Dingleberry was her name and she was a simple, green, garden variety microfluffy.
She had been living in a glass prison for the last three weeks. It was a difficult balancing act at first, making sure her daily excretions did not add to her slowly rising threat, as her prison was never cleaned. The mare had taken to designating a tiny area to make her business in before immediately lapping it up. It was nasty business that made her vomit on several occasions but it was unfortunately necessary, it was a fair trade.
Dingleberry was fortunate in one respect however, she had a near unlimited supply of food. Her meals came daily, deposited directly by her owner in the form of a thick sticky goop that showered over her head before abruptly stopping. In fact that was the only time the top of her cylindrical home was opened, although suffocating was not on the table due to the five holes stabbed into the silver roof that would be opened and then resealed on a daily basis.
It wasn’t all bad however as Dingleberry had neighbours in the garage. One white Pegasus stallion called Nut, one rather fat orange unicorn called Chunk (although he insisted that everyone call him Smarty, which nobody did) and then finally the newest addition to the family was a little pink filly called Clit.
All of them were trapped in identical prisons that were huddled together under the shared warmth of the lamp’s spotlight, a light that stayed on at all times. Unfortunately the heat from the lamp would cause their slowly rising food supply, the goop, to smell worse than you could possibly imagine. And of course this made the process of eating it very difficult.

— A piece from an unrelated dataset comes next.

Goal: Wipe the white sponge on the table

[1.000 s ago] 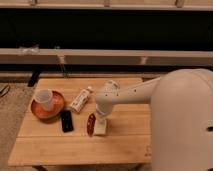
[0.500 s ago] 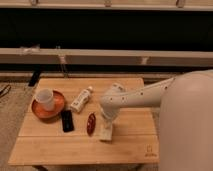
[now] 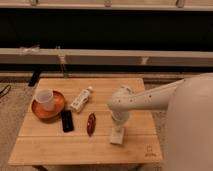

It had been agreed upon by all four captives that they should eat their meals as soon as they are delivered without complaint or delay, otherwise the goop would harden into a deep brown, putrid substance that utterly destroyed the delicate noses of fluffies and would lead to sickness and then eventually “foweba sweepies”, it was a fair trade.
They had learned this by unfortunately witnessing those who had come before them as they would slowly fade out and be replaced. Some would die for refusing to eat the goop leading to the affirmationed sickness. But sometimes they would pass due to starvation, intentionally drowning themselves to be rid of their torment and on one occasion knocked their glass prison over in a fruitless effort to escape, causing its tube like body to roll off of the table and directly onto the concrete floor. They never saw what happened to Smegma, they only heard screams for hours about “shawpie hewties” and “da worstest boo boo wawa” until he went silent. That was the time their owner came home and was very angry with what he saw. He was so furious in fact that he took a blow torch and placed it under another now long gone friend’s prison and cooked him as he was berated and blamed for the death of his fellow inmate… The blackest irony of all was that it was Smegma’s fault.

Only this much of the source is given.